Especulación farmacéutica. La llegada hace unos años del aborto con recursos farmacológicos, y específicamente con Misoprostol y Mifepristone, se convirtió en una amenaza para este esquema. El Misoprostol es una droga considerada esencial para la Organización Mundial de la Salud (OMS) que tiene un uso abortivo hasta la semana nueve o 12. Es un método no invasivo –puede aplicarse en la casa, con un control médico posterior– y tiene el 1 por ciento de riesgo de infección y menos del 5 de hemorragia. Por estas razones, por el acceso y por el precio, los abortos farmacológicos tuvieron una rápida difusión en el país.
Pero como señalaron la socióloga María Alicia Gutiérrez y la ginecóloga Sandra Vázquez, en uno de los primeros estudios que se hizo sobre el método medicamentoso, Riesgos en salud reproductiva. Uso indebido de Misoprostol en adolescentes embarazadas, también en ese momento se encontró el modo de lucrar con el cuerpo de la mujer. Como en el 2003 esa droga era de venta libre, los farmacéuticos optaron por aplicar la venta fraccionada e ilegal y tener métodos de regulación de oferta. “Con cada chica que hablábamos teníamos un precio diferente. Podía costar 15 como 150 pesos. Además los farmacéuticos no estaban preparados y daban cualquier información”, comenta al respecto Gutiérrez, docente investigadora de la Facultad de Ciencias Sociales de la UBA.
Cuando las investigadoras Nina Zamberlin y Cecilia Gianni hicieron hincapié en la formación de estos profesionales, las restricciones vinieron por otro lado. El informe de Lesbianas y Feministas por la Legalización del Aborto señala que el Colegio de Farmacéuticos de la Provincia de Buenos Aires logró entonces que el Misoprostol deje de ser de venta libre en todo el país y se pase a necesitar receta archivada.
Con esto, no sólo se han aumentado los costos sino que se desarrolló la venta ilegal del medicamento porque muchos profesionales se niegan a hacer receta o porque las mujeres sienten miedo de pedirla. “Hemos escuchado chicas que pagaron hasta cuatro veces más en el mercado clandestino. Y son mujeres que tienen que sacar un préstamo o que venden los muebles de sus casas para poder abortar”, comenta Verónica Marzano, trabajadora social e integrante de la organización. También el negocio se desarrolla en la web. Existen en internet miles de ofertas para comprar pastillas, aunque pocas garantías de que no vengan vencidas o adulteradas. Incluso a veces, cuenta Verónica, los paquetes vienen vacíos.

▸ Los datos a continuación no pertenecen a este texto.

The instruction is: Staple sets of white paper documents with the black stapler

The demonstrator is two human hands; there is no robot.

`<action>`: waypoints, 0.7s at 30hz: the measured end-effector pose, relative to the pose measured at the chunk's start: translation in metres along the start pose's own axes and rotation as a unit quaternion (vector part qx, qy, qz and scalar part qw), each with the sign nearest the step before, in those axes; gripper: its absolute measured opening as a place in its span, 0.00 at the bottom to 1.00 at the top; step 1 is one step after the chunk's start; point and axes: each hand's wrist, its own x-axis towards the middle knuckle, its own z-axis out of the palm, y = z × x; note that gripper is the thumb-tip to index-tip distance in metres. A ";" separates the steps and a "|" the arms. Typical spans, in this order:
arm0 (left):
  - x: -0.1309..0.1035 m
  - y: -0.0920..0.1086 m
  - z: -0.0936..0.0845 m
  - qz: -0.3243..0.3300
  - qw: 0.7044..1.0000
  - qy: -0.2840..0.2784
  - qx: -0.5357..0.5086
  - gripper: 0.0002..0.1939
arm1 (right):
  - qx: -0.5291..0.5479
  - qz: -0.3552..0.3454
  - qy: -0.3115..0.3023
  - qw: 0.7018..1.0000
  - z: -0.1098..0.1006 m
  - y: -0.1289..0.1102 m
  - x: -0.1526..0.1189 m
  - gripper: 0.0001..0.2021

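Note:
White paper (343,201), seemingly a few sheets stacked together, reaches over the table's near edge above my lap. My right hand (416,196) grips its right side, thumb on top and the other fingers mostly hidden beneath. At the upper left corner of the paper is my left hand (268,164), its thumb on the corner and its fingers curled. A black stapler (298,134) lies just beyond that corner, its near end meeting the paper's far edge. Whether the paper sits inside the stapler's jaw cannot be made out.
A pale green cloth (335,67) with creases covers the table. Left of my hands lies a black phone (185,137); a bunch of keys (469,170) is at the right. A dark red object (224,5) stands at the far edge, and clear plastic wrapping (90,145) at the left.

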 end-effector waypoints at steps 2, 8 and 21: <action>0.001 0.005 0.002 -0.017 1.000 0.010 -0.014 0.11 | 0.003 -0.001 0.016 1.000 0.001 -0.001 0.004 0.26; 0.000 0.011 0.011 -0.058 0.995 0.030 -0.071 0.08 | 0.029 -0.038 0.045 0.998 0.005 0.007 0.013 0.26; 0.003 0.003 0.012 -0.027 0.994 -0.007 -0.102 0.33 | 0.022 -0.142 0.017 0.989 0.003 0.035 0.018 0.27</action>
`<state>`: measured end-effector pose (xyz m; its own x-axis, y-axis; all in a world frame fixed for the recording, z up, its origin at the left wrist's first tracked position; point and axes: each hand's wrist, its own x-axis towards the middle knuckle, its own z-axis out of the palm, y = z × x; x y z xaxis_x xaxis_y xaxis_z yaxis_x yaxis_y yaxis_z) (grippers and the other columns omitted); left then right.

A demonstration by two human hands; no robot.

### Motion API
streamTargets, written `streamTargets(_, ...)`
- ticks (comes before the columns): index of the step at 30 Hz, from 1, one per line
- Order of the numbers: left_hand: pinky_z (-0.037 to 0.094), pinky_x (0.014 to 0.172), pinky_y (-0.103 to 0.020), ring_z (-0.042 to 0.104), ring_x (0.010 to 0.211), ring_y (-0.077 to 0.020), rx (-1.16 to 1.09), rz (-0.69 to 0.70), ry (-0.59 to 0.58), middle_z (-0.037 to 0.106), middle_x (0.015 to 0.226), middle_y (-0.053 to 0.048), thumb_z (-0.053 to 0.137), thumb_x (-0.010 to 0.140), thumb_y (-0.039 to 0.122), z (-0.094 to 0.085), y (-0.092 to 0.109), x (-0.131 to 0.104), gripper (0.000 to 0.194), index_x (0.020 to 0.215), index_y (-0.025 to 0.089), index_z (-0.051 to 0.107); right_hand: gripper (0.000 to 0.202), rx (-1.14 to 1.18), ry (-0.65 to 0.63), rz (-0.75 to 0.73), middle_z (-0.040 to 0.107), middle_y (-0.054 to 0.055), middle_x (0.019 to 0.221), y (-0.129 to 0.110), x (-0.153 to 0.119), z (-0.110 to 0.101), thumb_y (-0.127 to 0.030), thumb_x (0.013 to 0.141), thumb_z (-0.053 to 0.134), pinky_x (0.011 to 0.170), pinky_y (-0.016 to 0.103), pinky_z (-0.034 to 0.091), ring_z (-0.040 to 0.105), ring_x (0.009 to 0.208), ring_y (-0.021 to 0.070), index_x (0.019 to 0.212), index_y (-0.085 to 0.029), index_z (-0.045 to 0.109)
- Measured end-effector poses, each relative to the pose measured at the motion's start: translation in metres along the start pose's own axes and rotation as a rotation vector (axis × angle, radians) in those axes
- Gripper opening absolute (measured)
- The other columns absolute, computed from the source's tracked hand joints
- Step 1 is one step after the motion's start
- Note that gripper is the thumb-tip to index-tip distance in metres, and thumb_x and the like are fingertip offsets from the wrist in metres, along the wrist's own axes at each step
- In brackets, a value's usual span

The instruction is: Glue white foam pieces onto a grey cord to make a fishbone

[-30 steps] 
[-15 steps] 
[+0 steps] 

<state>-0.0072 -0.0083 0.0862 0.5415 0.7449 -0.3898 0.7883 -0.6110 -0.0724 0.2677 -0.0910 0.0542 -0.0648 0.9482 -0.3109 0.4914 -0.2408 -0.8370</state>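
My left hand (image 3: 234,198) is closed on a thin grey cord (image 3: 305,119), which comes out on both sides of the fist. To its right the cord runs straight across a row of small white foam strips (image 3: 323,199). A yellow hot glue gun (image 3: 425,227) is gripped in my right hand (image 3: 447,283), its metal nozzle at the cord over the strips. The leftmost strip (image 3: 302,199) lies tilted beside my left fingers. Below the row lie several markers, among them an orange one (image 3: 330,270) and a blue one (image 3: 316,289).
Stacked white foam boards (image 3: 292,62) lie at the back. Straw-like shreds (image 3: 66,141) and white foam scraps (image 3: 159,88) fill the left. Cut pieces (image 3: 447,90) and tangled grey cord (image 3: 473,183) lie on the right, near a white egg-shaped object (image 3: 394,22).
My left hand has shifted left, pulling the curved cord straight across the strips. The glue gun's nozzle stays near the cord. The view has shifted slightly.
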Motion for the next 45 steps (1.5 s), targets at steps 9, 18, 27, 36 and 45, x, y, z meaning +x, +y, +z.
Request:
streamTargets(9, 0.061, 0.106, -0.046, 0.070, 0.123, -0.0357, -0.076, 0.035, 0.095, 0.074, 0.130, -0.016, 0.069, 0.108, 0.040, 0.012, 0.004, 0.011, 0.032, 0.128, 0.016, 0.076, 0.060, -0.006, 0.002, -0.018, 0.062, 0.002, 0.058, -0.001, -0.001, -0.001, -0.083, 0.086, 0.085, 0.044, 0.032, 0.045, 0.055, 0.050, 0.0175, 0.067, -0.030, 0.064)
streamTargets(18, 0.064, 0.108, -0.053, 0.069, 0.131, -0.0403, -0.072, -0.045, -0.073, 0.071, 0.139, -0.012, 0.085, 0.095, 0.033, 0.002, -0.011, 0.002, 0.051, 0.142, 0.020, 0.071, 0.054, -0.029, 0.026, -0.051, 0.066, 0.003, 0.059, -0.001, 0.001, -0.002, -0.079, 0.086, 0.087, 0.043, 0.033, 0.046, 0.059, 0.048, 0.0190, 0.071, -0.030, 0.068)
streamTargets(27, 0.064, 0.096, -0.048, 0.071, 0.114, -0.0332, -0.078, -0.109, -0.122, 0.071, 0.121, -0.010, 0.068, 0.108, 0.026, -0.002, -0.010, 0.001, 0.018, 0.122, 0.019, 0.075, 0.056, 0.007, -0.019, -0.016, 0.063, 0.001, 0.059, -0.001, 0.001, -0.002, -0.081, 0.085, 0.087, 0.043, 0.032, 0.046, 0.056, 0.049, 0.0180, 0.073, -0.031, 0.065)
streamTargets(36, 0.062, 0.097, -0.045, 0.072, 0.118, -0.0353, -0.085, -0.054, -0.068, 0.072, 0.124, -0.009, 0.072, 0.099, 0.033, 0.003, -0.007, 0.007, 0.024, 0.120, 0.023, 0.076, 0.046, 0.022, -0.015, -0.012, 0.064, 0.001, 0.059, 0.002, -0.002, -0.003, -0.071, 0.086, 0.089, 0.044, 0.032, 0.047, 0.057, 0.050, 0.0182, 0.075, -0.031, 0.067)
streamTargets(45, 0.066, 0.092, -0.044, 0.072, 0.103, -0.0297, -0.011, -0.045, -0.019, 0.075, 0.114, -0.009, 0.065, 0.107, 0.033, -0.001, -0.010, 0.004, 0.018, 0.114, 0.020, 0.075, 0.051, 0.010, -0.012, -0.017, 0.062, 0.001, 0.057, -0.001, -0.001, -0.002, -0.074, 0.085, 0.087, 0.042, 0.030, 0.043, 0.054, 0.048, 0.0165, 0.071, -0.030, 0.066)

“La penalización del aborto hace que no podamos decidir sobre nuestros propios cuerpos, al mismo tiempo que nos someten a todo tipo de mecanismos mercantiles. Es una forma de lucro que se relaciona con los otros modos de explotación económica sobre las mujeres”, señala Gabriela Díaz Villa, de Lesbianas y Feministas. O dicho de otra manera, es una demostración de que el cuerpo de la mujer produce muchísimo dinero. Incluso cuando aborta.